▶ Work required
Print out the data below in full and exactly, skipping the pictures.

········

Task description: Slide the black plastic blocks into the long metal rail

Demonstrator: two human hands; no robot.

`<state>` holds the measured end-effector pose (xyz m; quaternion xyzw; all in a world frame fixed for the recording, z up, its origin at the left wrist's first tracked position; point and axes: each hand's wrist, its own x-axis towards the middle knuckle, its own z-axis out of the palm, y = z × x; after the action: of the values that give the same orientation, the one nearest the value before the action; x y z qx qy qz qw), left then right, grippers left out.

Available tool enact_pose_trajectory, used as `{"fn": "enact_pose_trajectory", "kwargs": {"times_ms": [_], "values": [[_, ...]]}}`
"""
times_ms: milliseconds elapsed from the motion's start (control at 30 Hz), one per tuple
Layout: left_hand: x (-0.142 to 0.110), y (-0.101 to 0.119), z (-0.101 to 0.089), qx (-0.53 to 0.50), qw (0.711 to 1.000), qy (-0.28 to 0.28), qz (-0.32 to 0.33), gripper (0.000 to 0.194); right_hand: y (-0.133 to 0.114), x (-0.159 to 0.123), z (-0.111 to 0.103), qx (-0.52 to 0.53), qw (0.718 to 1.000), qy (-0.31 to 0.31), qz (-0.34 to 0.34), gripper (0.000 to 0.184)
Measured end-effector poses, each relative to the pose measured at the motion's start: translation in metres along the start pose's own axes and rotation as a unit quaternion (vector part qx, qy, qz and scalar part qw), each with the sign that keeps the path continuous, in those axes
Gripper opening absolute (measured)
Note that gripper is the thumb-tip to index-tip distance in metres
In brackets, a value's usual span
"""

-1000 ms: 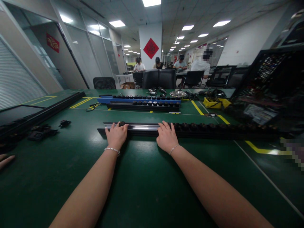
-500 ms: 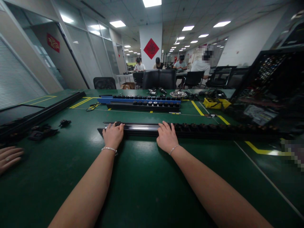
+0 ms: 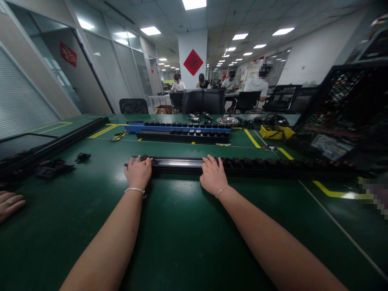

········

▶ Response area
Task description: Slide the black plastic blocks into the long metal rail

Demonstrator: two human hands; no robot.

`<state>` holds the measured end-effector pose (xyz m; quaternion xyzw; all in a world frame fixed for the recording, z up, its origin at the left wrist's first tracked position; point and axes: each hand's wrist, its own x-axis towards the middle knuckle, its own z-axis out of the palm, y = z × x; after the action: of the values that give the same orientation, the one nearest the value before the action; x y z qx qy qz qw), left then right, grippers left out.

Available tool enact_pose_trajectory, used as `{"fn": "enact_pose_trajectory", "kwargs": {"times_ms": [_], "values": [[_, ...]]}}`
"""
times_ms: milliseconds elapsed from the motion's start (control at 30 Hz), one per tuple
Layout: left_hand: x (-0.142 to 0.110), y (-0.101 to 0.119), z (-0.101 to 0.089), qx (-0.53 to 0.50), qw (0.711 to 1.000), qy (-0.28 to 0.28), qz (-0.32 to 0.33), gripper (0.000 to 0.194); right_hand: y (-0.133 to 0.114), x (-0.159 to 0.123), z (-0.111 to 0.103), qx (-0.52 to 0.53), qw (0.718 to 1.000), qy (-0.31 to 0.31), qz (-0.34 to 0.34), gripper (0.000 to 0.184)
Measured end-effector poses, each relative to the pose measured at the motion's start: translation in metres along the start pose's own axes and rotation as a unit quaternion (vector part qx, qy, qz and scalar part qw), each with the sign that keeps the path continuous, in those axes
Gripper opening absolute (measured)
Note that gripper is the thumb-tip to index-tip distance in metres
In brackets, a value's usual span
"""

-1000 ms: 
-500 ms: 
+0 ms: 

The exercise requires no further work.